**About this task**
Where an entry contains an image, leave the image out; restate everything else exactly.

**Data records**

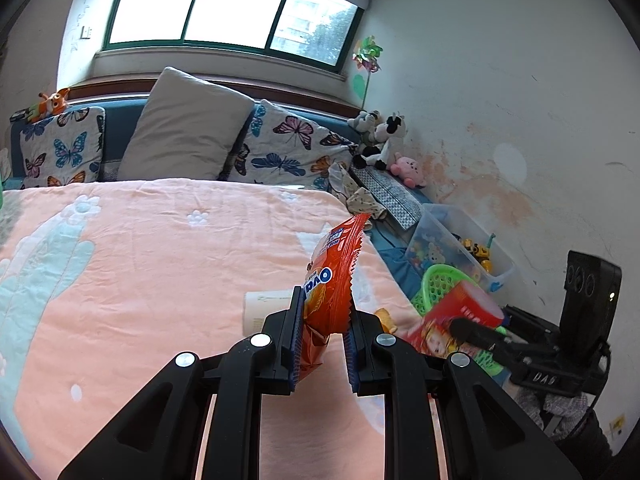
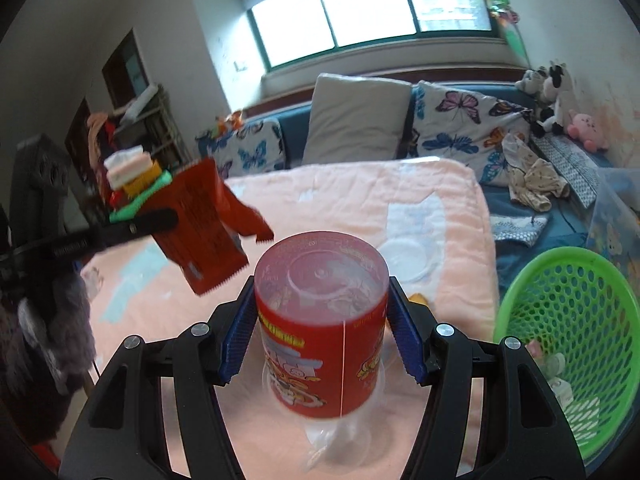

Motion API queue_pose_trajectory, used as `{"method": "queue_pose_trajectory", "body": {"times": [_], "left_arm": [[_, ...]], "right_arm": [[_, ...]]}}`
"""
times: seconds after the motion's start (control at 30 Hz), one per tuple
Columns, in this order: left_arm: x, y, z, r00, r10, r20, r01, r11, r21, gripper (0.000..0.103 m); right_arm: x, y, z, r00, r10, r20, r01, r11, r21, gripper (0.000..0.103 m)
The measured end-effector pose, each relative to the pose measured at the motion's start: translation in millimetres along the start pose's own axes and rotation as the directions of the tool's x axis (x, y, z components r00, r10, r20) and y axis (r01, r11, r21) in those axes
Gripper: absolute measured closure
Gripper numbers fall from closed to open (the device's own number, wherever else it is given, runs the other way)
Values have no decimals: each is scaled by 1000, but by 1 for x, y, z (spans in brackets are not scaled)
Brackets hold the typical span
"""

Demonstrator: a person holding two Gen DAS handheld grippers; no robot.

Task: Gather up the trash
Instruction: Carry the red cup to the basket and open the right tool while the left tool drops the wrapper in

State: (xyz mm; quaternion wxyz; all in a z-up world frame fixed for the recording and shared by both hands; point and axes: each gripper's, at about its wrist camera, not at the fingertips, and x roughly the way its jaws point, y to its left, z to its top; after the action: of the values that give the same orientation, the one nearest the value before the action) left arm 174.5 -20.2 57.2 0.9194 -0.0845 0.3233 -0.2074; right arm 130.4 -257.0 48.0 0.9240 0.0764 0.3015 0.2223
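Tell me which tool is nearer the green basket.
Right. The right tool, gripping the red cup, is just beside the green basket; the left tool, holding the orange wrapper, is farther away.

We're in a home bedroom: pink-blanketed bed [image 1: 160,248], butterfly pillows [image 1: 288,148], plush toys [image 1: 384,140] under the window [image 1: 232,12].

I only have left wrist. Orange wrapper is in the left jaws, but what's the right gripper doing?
Observer: The right gripper is clamped on a red-labelled plastic jar, base toward the camera.
Operator: Basket got anything in it?
Observer: Yes, the green basket holds a few small pale pieces near its bottom.
Operator: Other trash left on the bed?
Observer: A clear round lid lies on the pink blanket beyond the jar.
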Motion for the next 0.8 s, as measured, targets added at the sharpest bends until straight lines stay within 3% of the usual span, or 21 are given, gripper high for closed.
{"method": "queue_pose_trajectory", "body": {"times": [0.2,0.47,0.7,0.8], "left_arm": [[13,-18,6,999,-42,-19,42,999,16,85],[35,-54,12,994,-98,-51,101,993,62,85],[60,-94,14,984,-153,-94,161,983,91,85],[71,-111,16,980,-166,-109,178,978,111,85]], "right_arm": [[-25,-16,4,999,-36,39,35,999,35,41],[-53,-56,2,986,-153,60,147,984,98,41],[-70,-107,-14,951,-308,30,299,941,160,41],[-75,-129,-22,924,-382,16,373,911,177,41]]}}
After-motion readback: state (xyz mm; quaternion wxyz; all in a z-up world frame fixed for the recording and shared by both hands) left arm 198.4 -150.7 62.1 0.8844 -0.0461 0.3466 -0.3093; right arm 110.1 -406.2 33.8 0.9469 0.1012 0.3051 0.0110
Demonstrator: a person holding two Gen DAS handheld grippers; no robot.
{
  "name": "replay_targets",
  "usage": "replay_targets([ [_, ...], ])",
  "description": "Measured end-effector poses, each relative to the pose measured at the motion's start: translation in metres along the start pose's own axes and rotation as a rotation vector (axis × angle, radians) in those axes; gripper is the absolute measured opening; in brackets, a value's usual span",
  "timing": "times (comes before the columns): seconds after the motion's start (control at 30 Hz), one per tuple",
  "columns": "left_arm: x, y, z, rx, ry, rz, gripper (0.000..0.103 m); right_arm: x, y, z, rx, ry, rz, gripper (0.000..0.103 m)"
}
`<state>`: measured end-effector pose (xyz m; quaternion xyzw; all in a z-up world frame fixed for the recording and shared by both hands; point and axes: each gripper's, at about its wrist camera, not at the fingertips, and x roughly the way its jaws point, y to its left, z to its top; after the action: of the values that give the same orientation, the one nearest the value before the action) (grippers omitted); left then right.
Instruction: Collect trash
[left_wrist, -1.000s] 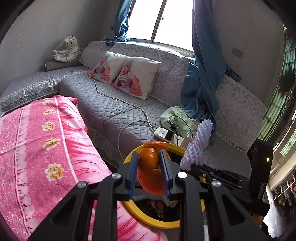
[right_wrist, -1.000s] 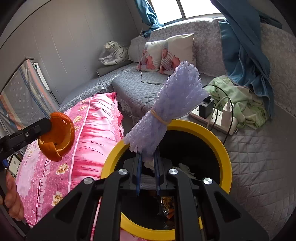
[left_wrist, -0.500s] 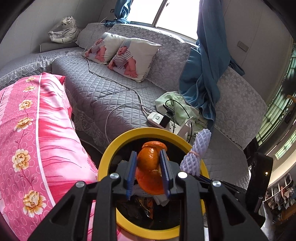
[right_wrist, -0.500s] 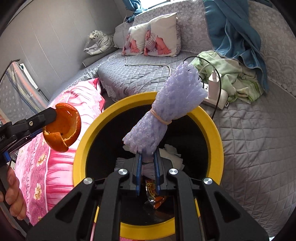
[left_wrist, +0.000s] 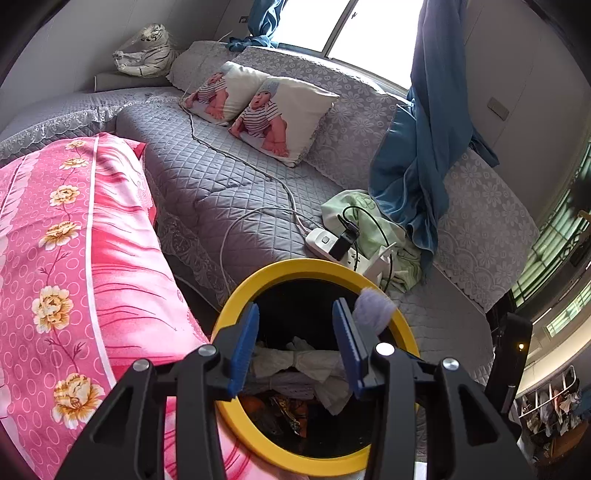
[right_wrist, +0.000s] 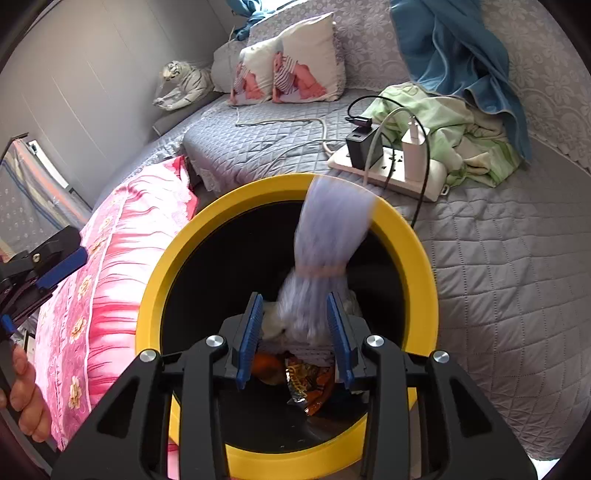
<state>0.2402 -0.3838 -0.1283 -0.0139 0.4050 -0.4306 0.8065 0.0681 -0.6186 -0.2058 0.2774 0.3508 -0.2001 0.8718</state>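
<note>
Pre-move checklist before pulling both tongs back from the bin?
1. Left tongs open and empty: ok.
2. Right tongs open: ok.
3. Purple foam bundle clear of the right tongs: cannot tell; it is motion-blurred between the open fingers, apparently dropping.
4. Orange peel inside the yellow-rimmed bin: ok, lying among the wrappers.
5. Bundle fully below the rim: not ok, its top still overlaps the rim.
6. Power strip cables clear of the bin: cannot tell.
</note>
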Motion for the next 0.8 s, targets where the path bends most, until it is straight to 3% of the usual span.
replay_targets([
  [0.23, -0.047, 0.021, 0.001, -0.018, -0.072, 0.03, 0.039, -0.015, 0.013, 0.002, -0.023, -0.033, -0.026, 0.034],
  [0.47, -0.115, 0.055, -0.008, -0.052, -0.179, 0.105, 0.039, -0.036, 0.055, 0.0, -0.112, -0.1, -0.042, 0.034],
  [0.8, -0.231, 0.095, -0.051, -0.063, -0.327, 0.248, 0.039, -0.084, 0.146, -0.021, -0.27, -0.156, 0.116, 0.034],
])
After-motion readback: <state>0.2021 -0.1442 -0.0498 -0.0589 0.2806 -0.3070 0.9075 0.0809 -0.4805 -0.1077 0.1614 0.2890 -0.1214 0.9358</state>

**Result below**
Motion API queue_pose_trajectory, used as `{"method": "queue_pose_trajectory", "body": {"times": [_], "left_arm": [[_, ...]], "right_arm": [[_, ...]]}}`
"""
times: seconds after the motion's start (control at 30 Hz), one per tuple
Columns, in this order: left_arm: x, y, z, r00, r10, r20, r01, r11, r21, gripper (0.000..0.103 m); right_arm: x, y, z, r00, r10, r20, r01, r11, r21, gripper (0.000..0.103 m)
The measured end-effector pose, each relative to the pose measured at the motion's start: translation in millimetres along the start pose's own axes and rotation as the directions of the tool's x axis (x, y, z components r00, r10, r20) and y axis (r01, r11, r21) in those axes
Gripper: absolute measured closure
Gripper numbers fall from closed to open (the device's own number, wherever else it is given, runs the other way)
Values have no decimals: each is scaled by 1000, but by 1 for x, y, z (spans in brackets are not scaled)
Brackets hold the typical span
"""

Demonstrator: a person holding two Gen DAS handheld grippers; no robot.

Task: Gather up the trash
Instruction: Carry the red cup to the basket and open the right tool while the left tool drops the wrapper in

State: (xyz mm; quaternion wxyz; all in a z-up world frame fixed for the recording and shared by both hands; point and axes: each gripper's, at about its wrist camera, not at the fingertips, and x roughly the way its jaws point, y to its left, z to its top; after the action: of the values that give the same orientation, the one nearest the value before the action) left arm 174.5 -20.2 57.2 0.9194 -0.0845 0.3233 -0.2074; right arm 130.4 -257.0 48.0 0.9240 0.0764 0.3015 0.2223
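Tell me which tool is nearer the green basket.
Right. The right tool, gripping the red cup, is just beside the green basket; the left tool, holding the orange wrapper, is farther away.

We're in a home bedroom: pink-blanketed bed [image 1: 160,248], butterfly pillows [image 1: 288,148], plush toys [image 1: 384,140] under the window [image 1: 232,12].

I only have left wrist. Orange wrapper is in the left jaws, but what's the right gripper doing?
Observer: The right gripper is clamped on a red-labelled plastic jar, base toward the camera.
Operator: Basket got anything in it?
Observer: Yes, the green basket holds a few small pale pieces near its bottom.
Operator: Other trash left on the bed?
Observer: A clear round lid lies on the pink blanket beyond the jar.
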Motion for the next 0.8 s, as measured, targets added at the sharpest bends until straight lines stay within 3% of the usual span, or 21 are given, gripper high for closed.
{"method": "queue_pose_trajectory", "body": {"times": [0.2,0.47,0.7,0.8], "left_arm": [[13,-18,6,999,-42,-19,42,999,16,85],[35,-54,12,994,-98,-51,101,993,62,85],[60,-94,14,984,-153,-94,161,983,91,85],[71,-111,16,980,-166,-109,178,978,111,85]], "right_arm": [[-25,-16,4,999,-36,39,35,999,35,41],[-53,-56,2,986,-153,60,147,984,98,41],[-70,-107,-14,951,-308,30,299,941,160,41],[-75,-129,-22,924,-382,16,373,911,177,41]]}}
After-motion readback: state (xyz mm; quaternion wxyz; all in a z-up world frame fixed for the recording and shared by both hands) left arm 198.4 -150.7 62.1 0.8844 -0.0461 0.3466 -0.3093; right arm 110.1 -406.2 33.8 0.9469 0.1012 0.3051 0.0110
Demonstrator: a person holding two Gen DAS handheld grippers; no robot.
{
  "name": "replay_targets",
  "usage": "replay_targets([ [_, ...], ])",
  "description": "Measured end-effector poses, each relative to the pose measured at the motion's start: translation in metres along the start pose's own axes and rotation as a rotation vector (axis × angle, radians) in those axes; gripper is the absolute measured opening; in brackets, a value's usual span",
  "timing": "times (comes before the columns): seconds after the motion's start (control at 30 Hz), one per tuple",
  "columns": "left_arm: x, y, z, rx, ry, rz, gripper (0.000..0.103 m); right_arm: x, y, z, rx, ry, rz, gripper (0.000..0.103 m)"
}
`<state>`: measured end-effector pose (xyz m; quaternion xyzw; all in a z-up world frame fixed for the recording and shared by both hands; point and axes: each gripper's, at about its wrist camera, not at the fingertips, and x roughly the way its jaws point, y to its left, z to its top; after the action: of the values that give the same orientation, the one nearest the value before the action) (grippers omitted); left then right.
Instruction: Collect trash
[left_wrist, -1.000s] 
[right_wrist, -1.000s] 
[left_wrist, -0.500s] 
[right_wrist, -0.500s] 
[left_wrist, +0.000s] 
[right_wrist, +0.000s] 
<state>0.2402 -0.3838 -0.1283 -0.0139 0.4050 -0.4306 0.8065 0.0681 -0.6186 -0.2058 0.2774 0.3508 -0.2001 0.8718</state>
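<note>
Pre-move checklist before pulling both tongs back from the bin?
1. Left tongs open and empty: ok.
2. Right tongs open: ok.
3. Purple foam bundle clear of the right tongs: cannot tell; it is motion-blurred between the open fingers, apparently dropping.
4. Orange peel inside the yellow-rimmed bin: ok, lying among the wrappers.
5. Bundle fully below the rim: not ok, its top still overlaps the rim.
6. Power strip cables clear of the bin: cannot tell.
</note>
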Motion for the next 0.8 s, targets where the path bends most, until it is straight to 3% of the usual span.
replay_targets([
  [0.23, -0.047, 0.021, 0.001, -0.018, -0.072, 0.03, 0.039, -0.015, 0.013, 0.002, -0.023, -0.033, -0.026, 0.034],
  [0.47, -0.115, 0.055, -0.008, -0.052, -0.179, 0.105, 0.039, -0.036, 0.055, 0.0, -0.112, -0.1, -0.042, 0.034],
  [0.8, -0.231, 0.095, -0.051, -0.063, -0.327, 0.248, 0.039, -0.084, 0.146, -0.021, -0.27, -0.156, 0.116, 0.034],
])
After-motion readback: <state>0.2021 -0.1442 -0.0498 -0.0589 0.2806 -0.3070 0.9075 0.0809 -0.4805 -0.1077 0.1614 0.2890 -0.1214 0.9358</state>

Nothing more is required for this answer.